Starting work in 1961 after graduation, one was besieged with insurance salesmen, eager to meet the needs of new clients.
Although wishing to secure as much business as possible, my agent was mindful of the affordability of his policies.
His advice was sound. Just make sure you have enough death cover for the support of your family in the event of your passing.
There was no mention of superannuation. There is plenty of time in later life to set money aside for your retirement he said. Wait until you are 40 to 45 . Time then to think about it.
So I settled for what I could afford of Whole of Life Assurance, which gave death protection, and returned the premiums paid, at maturity.
Furthermore the policies could be used as security for a loan when needed for whatever purpose.
I have always thought this was good advice. We certainly needed all we earned to support our young family, to pay for a car, and later find a house deposit, and to start paying off the mortgage.

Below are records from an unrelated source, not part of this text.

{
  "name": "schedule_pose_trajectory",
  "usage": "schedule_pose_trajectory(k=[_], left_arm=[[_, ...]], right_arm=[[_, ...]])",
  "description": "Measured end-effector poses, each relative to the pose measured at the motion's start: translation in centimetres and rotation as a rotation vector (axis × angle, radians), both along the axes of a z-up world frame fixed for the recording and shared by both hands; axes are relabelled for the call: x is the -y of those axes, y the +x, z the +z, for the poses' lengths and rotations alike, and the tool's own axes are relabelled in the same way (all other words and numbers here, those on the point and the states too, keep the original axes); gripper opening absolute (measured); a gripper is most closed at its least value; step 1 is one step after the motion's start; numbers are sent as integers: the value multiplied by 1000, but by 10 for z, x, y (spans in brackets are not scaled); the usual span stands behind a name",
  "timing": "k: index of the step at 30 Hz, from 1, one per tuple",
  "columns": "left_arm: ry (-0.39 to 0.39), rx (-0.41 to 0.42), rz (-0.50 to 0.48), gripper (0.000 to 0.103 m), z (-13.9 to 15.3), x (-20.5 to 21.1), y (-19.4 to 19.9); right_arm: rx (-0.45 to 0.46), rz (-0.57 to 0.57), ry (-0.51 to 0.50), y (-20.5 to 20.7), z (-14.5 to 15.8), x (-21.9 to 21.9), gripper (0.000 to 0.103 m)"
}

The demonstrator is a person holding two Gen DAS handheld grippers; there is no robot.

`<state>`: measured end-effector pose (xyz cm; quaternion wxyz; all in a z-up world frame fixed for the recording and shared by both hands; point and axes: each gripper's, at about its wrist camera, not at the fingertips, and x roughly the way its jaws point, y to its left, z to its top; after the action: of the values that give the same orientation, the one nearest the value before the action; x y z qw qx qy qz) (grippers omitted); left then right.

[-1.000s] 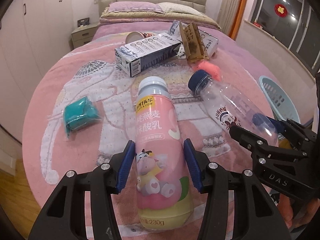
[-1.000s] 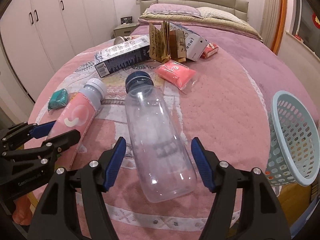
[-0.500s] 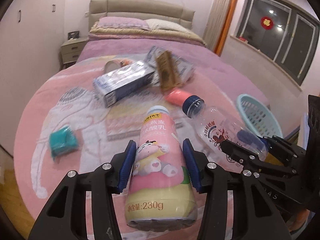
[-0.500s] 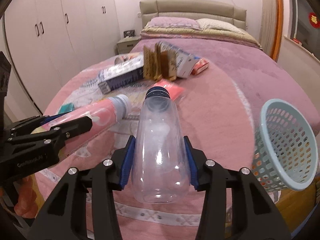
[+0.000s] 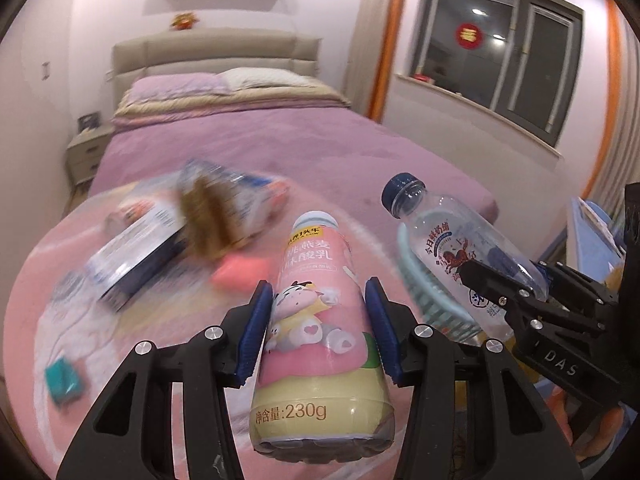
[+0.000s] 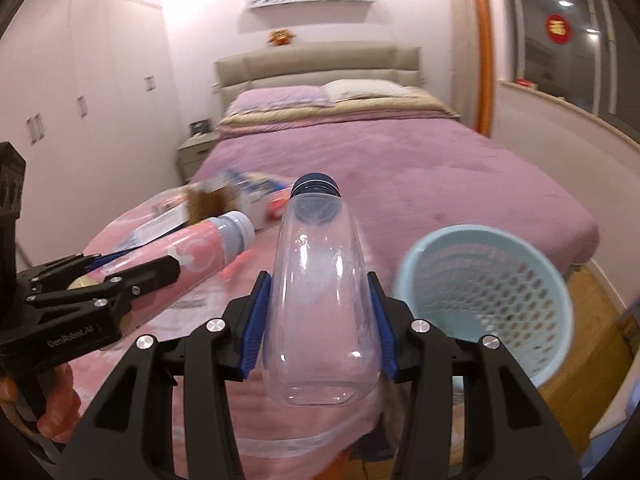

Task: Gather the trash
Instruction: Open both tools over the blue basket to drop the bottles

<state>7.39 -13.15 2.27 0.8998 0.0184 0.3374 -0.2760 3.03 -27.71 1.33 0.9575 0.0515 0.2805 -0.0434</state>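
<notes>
Indoor artificial light, warm pinkish cast; walls near the headboard (image 5: 216,56) wash out pale. Window (image 5: 504,52) dark, with ceiling lamps reflected as small bright spots in the glass. Both views fisheye: black vignette at all corners, straight lines bowed toward the edges. Motion blur heavy on the litter toward the bed's left edge: box (image 5: 136,256) and brown packet (image 5: 208,216) smeared, print unreadable. Pink yoghurt bottle (image 5: 320,320) sharp, label legible. Clear bottle (image 6: 320,300) shows small specular glints. Basket (image 6: 488,300) rim softly blurred. Shadows faint and diffuse
</notes>
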Motion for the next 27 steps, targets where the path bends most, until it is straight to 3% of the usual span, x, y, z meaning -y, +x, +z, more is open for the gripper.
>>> schedule_pose_trajectory(k=[7,11,15,21,25,27], left_arm=[[-5,-11,-146,46,2,95,23],[-8,-55,-231,46,-10,153,42],[28,-88,-252,46,-31,194,59],[58,-155,-264,46,-68,230,84],[70,-157,-260,47,-78,239,89],[78,-144,-252,63,-77,238,90]], right_arm=[[-2,-159,43,2,-2,72,44],[-36,-265,106,13,-20,122,44],[-100,-358,152,29,-47,162,44],[-174,-420,191,38,-79,194,44],[-214,-435,211,46,-95,203,45],[-243,-411,226,51,-103,202,46]])
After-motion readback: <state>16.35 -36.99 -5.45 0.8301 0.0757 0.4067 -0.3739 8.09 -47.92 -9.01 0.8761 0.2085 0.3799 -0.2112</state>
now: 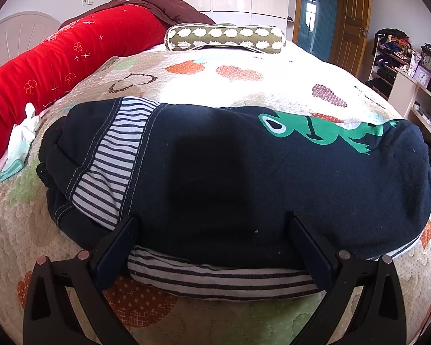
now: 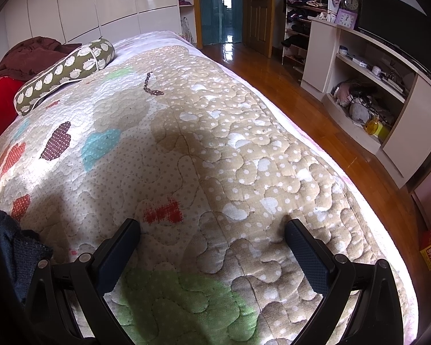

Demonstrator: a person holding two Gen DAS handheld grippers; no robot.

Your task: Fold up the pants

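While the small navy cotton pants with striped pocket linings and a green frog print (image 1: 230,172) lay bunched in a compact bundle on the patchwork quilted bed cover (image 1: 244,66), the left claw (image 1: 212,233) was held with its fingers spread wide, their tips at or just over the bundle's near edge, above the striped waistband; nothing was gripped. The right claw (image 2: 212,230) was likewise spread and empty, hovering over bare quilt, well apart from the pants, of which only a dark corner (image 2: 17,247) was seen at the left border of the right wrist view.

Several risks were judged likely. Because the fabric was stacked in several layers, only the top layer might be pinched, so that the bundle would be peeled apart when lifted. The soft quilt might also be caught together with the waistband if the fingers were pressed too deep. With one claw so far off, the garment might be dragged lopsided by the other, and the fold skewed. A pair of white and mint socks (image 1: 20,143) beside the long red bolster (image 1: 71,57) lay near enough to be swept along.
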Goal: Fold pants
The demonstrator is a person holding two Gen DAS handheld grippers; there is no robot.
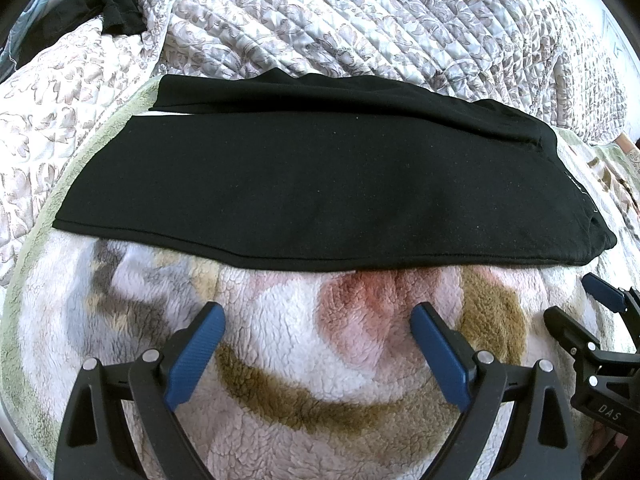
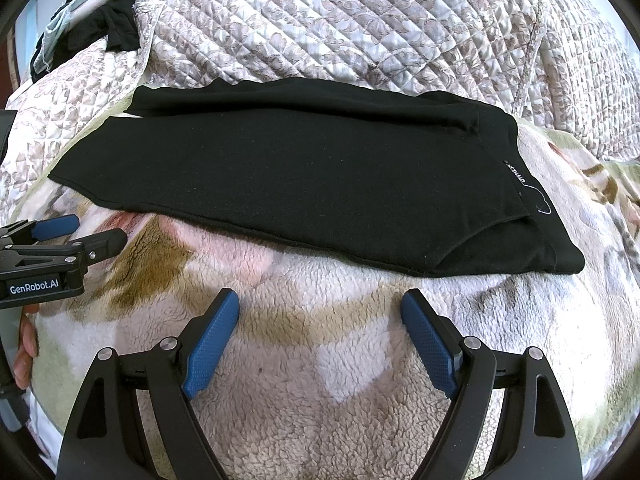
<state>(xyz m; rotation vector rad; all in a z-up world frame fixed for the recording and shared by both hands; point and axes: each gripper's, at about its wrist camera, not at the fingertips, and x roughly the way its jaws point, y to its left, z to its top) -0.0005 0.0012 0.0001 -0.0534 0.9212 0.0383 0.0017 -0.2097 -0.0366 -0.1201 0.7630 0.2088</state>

Times have changed. Pure death cover is inexpensive, and better separated from investment returns. Superannuation is started at the outset, even although with small balances and paltry yields after inflation and expenses there is not much benefit from compounding.
Paul Keating introduced a superannuation product, in lieu of wage increases, funded by employer contributions set at 9.5% ensuring a universal benefit for all workers. While this is undoubtedly a significant benefit, the value is offset by the long lag time to retirement, which is set to increase to 70 by 2035. Over a period of up to 50-60 years, the purchasing power of the savings is greatly reduced. The early repayment of a home loan on the other hand is tax-effective, offsetting as it does non-tax deductible mortgage interest. Furthermore there is no capital gains tax to pay, and the asset does not affect the means test for pension eligibility.
It is not surprising therefore that there is strong support from the public for access to super savings to at least assist young purchasers come up with a deposit. Better still would be to fore-go the employer super contributions for an increased salary in those years to 40-45. With the extension of required working life, there will be five years of contributions to make up for the deficit before retiring.
Our genial Treasurer Joe Hockey has had a difficult time politically since launching the Coalition’s first Budget nearly a year ago.
But whatever his failings might have been in delivering his initial financial statement, his integrity is without question, as is his resolution to put Australia on a sounder economic footing.
The next Budget to be brought down in May will show whether the Abbott/ Hockey team has really taken to heart the messages of the electorate, for fairness and consultation.
The release of the 2015 Intergenerational Report has made his task more difficult, and raised the stakes if he gets it wrong. He will have to find a lot more money for aged-care, and for healthcare in general. In 40 years time, two million of Australia’s 40 million population will be older than 85, and likely to need care. The life expectancy at birth is expected to be 95 for men, and 96 for women in 2054-5.
There is a widespread sentiment that retirees should tighten their belts. Existing taxation concessions are too generous, and the aged-pension payments are not sustainable for the future. Indeed a reduction in the rate of pension increases has been announced, together with a rise in the age of pension entitlement from 65 to 70.
Strongly mooted is a wind-back in the tax-concessions allowed for superannuation contributions and earnings that have long been allowed to provide an incentive to save for your own retirement needs. These concessions have been labelled by some as just a scam for the wealthy. Perhaps they have been too successful since there is already nearly $2 trillion dollars in accumulated superannuation reserves.
The retired detest changes to their superannuation particularly when invariably they end-up being less well-off as a result. This would explain Hockey’s caution leading up to this year’s budget. He would wish to sweeten a possible reduction in taxation concessions for super contributions by perhaps increasing access to super for other reasons such as home acquisition.
A corollary of the Intergenerational report is that to remain independent of government assistance for as long as possible, retirees must make provision for possibly three decades after turning 65. Any compromise of their ability to accumulate a sufficient lump sum will simply make them more dependent on government assistance.
Should superannuation be accessible for house acquisition, and self-education expenses?
The answer is No with existing pension and superannuation arrangements. Savings in the compulsory the Superannuation Guarantee Fund would be inadequate. Access to private super savings would unfairly advantage the more affluent.
A different scheme for saving for retirement in Canada is known as the Registered Retirement Savings Plan (RRSP). It offers only a tax-deferred concession and is more suitable for conferring such flexibility.
The advantage of the RRSP is that it provides an incentive for short-term savings that might have an attainable goal such as the saving of a deposit, before the need for superannuation comes into focus. Of course we should create our own rules in Australia regardless of what they might be in Canada, to suit our own circumstances.
A common objection to the use of subsidies for increasing home ownership, is that it simply inflates the cost of the home purchase. If this is a serious concern a way around the problem which would still create significant savings in mortgage interest would be to restrict the grant to repaying a mortgage of six months or more.